BEGIN Record excerpts

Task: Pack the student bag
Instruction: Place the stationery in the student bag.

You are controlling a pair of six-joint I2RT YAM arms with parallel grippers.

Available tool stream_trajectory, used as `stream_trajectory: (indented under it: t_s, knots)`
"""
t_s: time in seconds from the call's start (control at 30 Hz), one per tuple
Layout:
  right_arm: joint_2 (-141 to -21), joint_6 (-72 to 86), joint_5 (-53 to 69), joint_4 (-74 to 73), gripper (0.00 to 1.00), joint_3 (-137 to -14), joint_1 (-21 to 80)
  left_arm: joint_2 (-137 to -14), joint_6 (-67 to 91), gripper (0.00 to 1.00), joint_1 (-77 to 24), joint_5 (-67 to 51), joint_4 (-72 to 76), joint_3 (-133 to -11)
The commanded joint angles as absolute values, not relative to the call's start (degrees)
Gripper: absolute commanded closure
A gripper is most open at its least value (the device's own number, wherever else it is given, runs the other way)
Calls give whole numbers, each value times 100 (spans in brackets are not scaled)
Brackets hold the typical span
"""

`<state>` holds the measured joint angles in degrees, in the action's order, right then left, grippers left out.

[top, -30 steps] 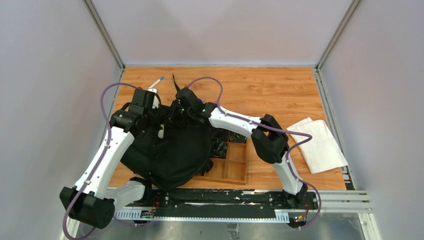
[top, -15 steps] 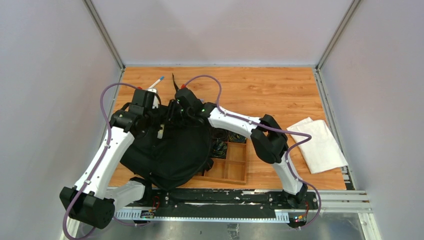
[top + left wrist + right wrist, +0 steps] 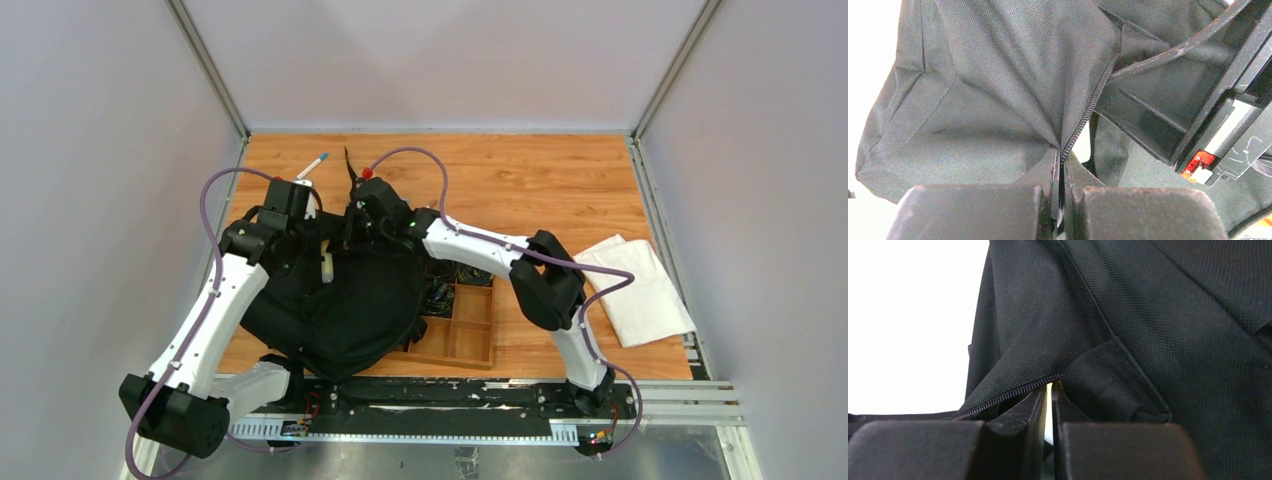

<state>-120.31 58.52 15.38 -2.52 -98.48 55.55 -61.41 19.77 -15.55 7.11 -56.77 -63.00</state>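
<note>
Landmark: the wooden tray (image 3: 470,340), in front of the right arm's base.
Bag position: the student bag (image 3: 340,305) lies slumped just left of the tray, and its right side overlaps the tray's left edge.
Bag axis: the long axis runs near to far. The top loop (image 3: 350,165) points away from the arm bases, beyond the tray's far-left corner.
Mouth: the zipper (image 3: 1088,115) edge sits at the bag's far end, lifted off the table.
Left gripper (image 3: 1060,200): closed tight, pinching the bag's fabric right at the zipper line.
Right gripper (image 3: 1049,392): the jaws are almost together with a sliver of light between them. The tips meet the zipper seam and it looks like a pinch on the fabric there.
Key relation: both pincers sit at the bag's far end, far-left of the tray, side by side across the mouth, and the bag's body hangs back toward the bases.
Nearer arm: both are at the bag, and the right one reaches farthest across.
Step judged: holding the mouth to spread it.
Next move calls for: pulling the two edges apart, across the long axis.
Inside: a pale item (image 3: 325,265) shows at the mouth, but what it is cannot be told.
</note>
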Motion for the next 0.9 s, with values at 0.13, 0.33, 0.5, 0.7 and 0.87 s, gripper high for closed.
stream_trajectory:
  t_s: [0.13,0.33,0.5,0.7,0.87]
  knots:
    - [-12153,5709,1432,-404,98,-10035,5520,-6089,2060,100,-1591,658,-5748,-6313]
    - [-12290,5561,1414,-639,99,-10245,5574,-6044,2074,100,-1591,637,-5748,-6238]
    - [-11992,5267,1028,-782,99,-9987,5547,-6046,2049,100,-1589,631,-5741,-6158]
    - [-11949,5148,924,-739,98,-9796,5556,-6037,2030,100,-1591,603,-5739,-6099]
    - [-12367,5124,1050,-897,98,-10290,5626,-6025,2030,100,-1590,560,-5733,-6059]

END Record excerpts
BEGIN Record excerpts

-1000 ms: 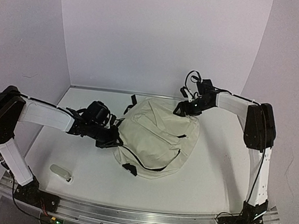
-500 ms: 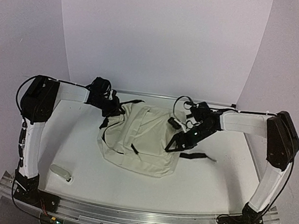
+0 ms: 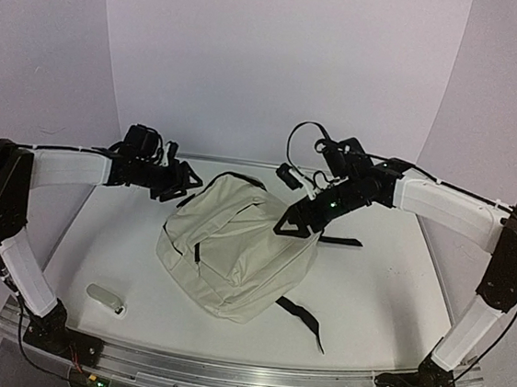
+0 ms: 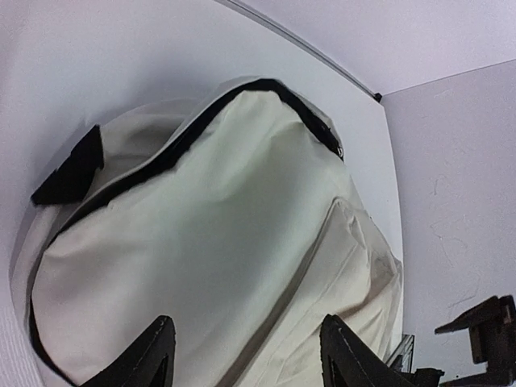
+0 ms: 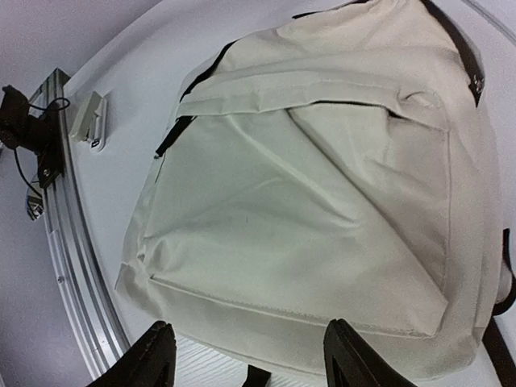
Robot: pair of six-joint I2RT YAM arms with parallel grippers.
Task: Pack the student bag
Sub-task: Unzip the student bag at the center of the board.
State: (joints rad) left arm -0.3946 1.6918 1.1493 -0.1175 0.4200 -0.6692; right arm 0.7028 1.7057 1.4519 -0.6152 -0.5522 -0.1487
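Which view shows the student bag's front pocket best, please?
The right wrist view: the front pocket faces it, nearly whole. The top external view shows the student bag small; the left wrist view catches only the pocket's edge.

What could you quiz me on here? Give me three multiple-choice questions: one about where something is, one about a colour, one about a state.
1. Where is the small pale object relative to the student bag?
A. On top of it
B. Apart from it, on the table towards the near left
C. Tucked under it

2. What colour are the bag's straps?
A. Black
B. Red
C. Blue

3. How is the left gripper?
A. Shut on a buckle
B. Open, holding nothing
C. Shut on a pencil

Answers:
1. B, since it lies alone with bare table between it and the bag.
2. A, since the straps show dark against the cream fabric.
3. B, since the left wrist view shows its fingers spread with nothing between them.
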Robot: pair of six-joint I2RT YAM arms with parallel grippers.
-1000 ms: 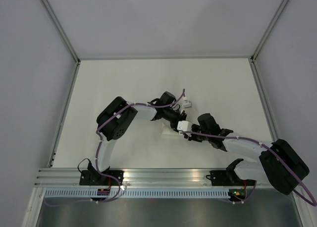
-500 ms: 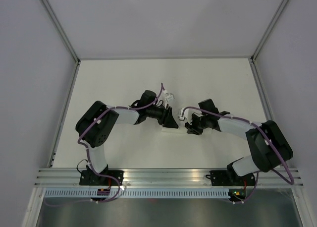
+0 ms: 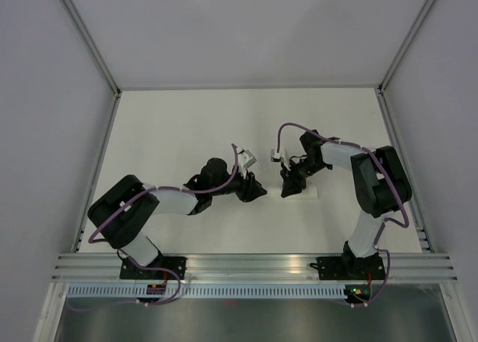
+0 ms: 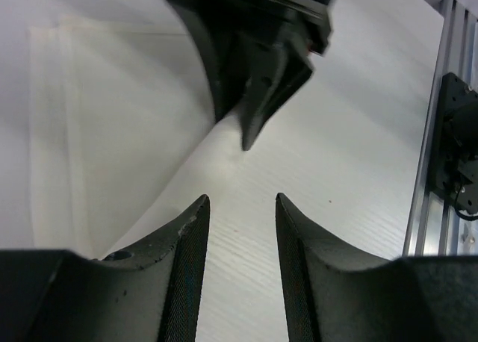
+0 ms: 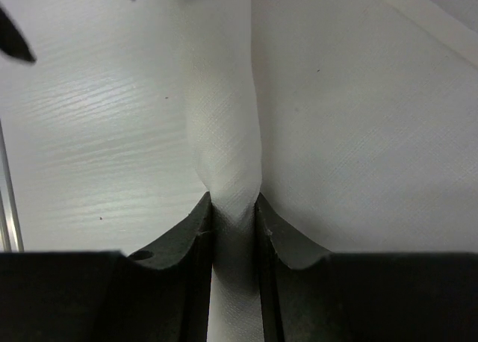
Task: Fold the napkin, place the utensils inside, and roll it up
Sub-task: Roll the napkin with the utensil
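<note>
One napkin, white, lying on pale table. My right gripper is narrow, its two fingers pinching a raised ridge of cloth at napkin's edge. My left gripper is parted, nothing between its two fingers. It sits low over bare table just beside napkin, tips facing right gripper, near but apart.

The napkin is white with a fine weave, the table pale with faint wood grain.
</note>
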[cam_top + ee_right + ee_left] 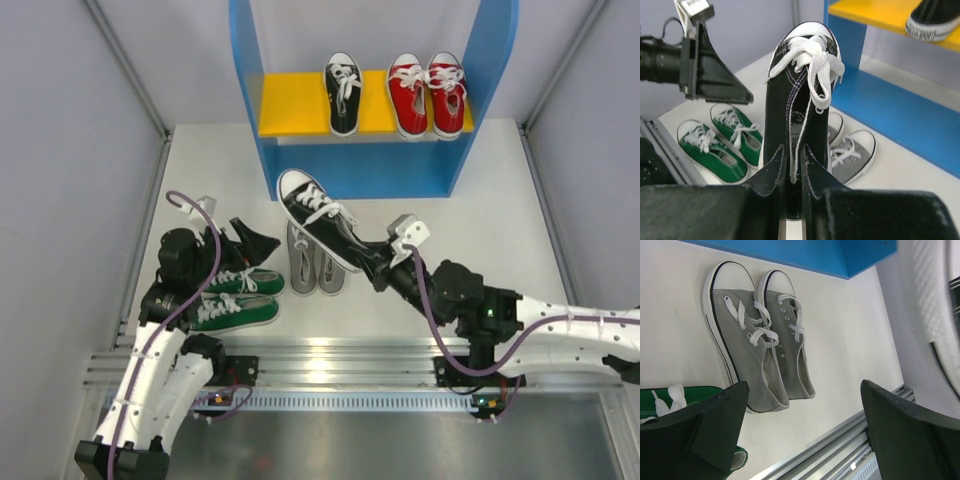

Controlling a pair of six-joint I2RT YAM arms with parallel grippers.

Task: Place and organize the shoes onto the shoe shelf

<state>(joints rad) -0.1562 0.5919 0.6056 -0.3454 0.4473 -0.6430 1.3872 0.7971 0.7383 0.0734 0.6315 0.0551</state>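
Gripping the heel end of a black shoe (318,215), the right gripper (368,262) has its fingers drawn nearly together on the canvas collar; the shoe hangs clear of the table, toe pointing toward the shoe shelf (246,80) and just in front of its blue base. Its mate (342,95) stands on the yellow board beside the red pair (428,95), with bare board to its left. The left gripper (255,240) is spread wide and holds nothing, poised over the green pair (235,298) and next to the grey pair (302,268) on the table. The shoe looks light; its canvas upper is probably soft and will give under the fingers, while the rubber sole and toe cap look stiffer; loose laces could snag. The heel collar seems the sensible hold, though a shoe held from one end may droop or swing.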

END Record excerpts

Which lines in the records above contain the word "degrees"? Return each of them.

The commanded joint angles as absolute values, not relative to the call's start (degrees)
`<state>` holds the measured joint angles in degrees, in the action's order, right then left, grippers left out.

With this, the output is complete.